A few days into their trip, John and Cynthia returned to their room at the George V Hotel in Paris and found a note from Astrid Kirchherr. They met up with her and a girlfriend in the evening and travelled from one wine bar to another. As dawn broke the quartet was so paralytic that they could only stagger back to where Astrid was staying. More wine was consumed before they all collapsed on Astrid’s single bed. They fell asleep, awoke with hangovers before John and Cynthia made their way back to their hotel. They returned home after eight days, ostensibly because John missed his guitar. “I went potty without it,” he would tell Maureen Cleave.
Cynthia recalled doing “the tourist bit with relish - the Eiffel Tower, Montmartre, the Arc de Triomphe ... It was wonderful - we were really living.” John bought Cynthia a grey coat, white beret and a bottle of Chanel No. 5 and filmed much of their trip with his cine camera. On their return to the UK, Epstein organised family snaps to be taken by Robert Freeman. During the session, Freeman mentioned to the couple that there was an empty top floor flat where he lived in Emperor’s Gate off the Cromwell Road. They would take it sight unseen in November.
Paul and Ringo spent their first week in Corfu living in chalets before spending a few days at the Miramare Beach Hotel on the island of Rhodes. For the remainder of their holidays they stayed in Athens, where they booked into the Acropole Palace Hotel; Paul using the name McCarthy and Ringo being misspelt as Starky. On their last night there, they played with the resident group Trio Athenia.
Commenting on their holiday, Ringo said, “One of the best days out we had was at a wine festival, where you paid ten drachmas - about five bob - and sampled as many of the 200 wines as you could! After that, you could choose the one you liked best and have your decanter filled. They’d let you stay drinking all week if you wanted to, but after about an hour we gave up. It was strong stuff! ... I remember going around the Parthenon three times - I think to keep Jane happy - and it was really boring.” He also told the NME’s Alan Smith that they “were living in chalets and we used to get up about ten in the morning and go sunbathing. The trouble was, it was so hot we used to have to give up after an hour or so.” Paul had trouble adapting to the local cuisine. “The only part we didn’t like was having to take the garlic from all the food, and there were times when I longed for a good old steak and chips, or a few cheese slices.”
After an overnight stay at the Pickwick Hotel in New York, George and Peter took the 2½ hour flight to Lambert Field Airport in St. Louis, Missouri, where they were met by Louise and her husband Gordon. They drove the 120 miles down Route 3 to 113 McCann Street in Benton, Illinois in the family’s 1961 white Dodge Dart.

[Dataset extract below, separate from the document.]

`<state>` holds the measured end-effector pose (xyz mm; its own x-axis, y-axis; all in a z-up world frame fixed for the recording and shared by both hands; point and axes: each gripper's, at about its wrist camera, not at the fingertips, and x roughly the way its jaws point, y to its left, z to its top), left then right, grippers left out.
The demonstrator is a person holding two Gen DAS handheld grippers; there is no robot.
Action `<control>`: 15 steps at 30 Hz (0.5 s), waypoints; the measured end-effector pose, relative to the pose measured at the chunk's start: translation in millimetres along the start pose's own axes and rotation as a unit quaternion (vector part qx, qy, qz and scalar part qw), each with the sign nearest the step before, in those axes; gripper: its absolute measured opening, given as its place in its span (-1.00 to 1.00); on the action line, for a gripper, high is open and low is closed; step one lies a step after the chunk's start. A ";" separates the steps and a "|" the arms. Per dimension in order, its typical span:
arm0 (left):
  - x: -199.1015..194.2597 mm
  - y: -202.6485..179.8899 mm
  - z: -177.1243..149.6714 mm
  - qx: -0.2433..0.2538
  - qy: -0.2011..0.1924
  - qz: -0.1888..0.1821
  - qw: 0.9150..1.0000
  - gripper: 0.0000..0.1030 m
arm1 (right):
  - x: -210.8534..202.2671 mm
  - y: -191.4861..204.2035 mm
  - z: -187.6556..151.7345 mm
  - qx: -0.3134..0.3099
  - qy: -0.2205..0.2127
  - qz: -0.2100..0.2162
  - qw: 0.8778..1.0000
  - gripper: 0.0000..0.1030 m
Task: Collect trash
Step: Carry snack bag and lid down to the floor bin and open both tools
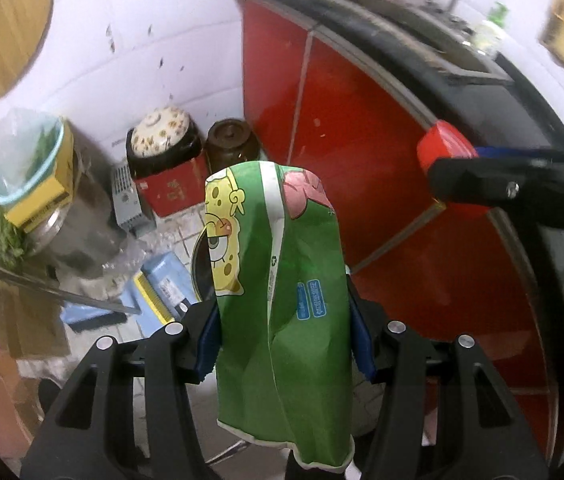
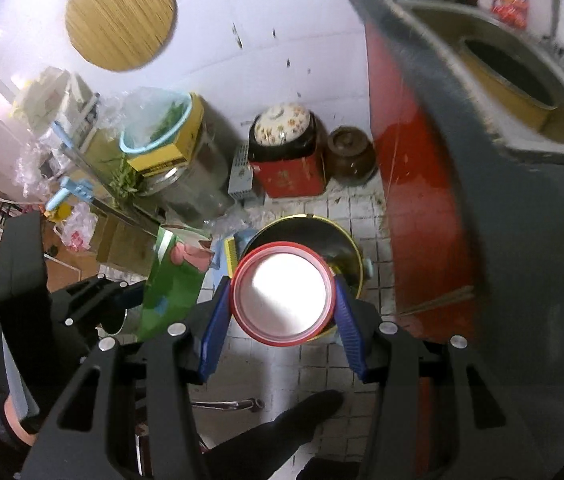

It was the first time George had seen his sister since she left Liverpool for Canada in 1956. “It had been a long time since I had seen my two brothers, and they had never met their niece and nephew,” Louise later recalled.
On his first full day in Benton, George met dry cleaner by day, musician by night Gabe McCarty, the leader of local group the Four Vests. Over the next ten days, they spent a fair amount of time together, with McCarty driving George around in his light green 1961 Chevrolet station wagon. McCarty and fellow Four Vest Vernon Mandrell drove George to Mt. Vernon, a half-an-hour north on Route 37. They went to the Fenton Music Store at 601 South 10th Street - the only music store in the area which stocked Rickenbacker guitars. After trying several out, George picked a Rickenbacker 425 Fire-glo solid body. Wanting one in black and not the fire-glow red he had chosen; George took up owner “Red” Fenton’s offer to refinish it for him in black. George paid around $400 for the guitar, accessories and the refinishing.
With only the four of them in the store, George, with McCarty and Fenton on bass and piano respectively (there was no instrument for the left-handed Mandrell to use), jammed for a while. Afterwards they went to the Taco Villa drive-in restaurant, where George got into conversation with one of the roller-skating waitresses at the A&W. McCarty also took George to Barton & Collins Furniture Store on the north-west side of Benton’s town square. They were greeted by manager Bob Bonenberger. Among the twenty or so LPs George bought was a copy of James Ray’s If You Gotta Make A Fool Of Somebody, which included the track Got My Mind Set On You. On the 20th, George, Peter and the Caldwells had dinner with Judge Everett Lewis and his wife Lilian, who lived opposite at 114 McCann Street.
The following day, George, Peter and Louise were driven to the Freeman Coal Company, in West Frankfort, where Gordon worked. They walked the two miles south on Route 37 to visit the studio of radio station WFRX, on which Marcia Schafer, the seventeen-year-old daughter of one of its owners, had her own weekly “Saturday Session” show. Louise had given her a copy of From Me To You which she had played some months earlier. When they arrived at the station, they discovered Schafer had already gone home. She was called back and conducted a fifteen-minute interview, which Peter filmed on George’s 8mm camera.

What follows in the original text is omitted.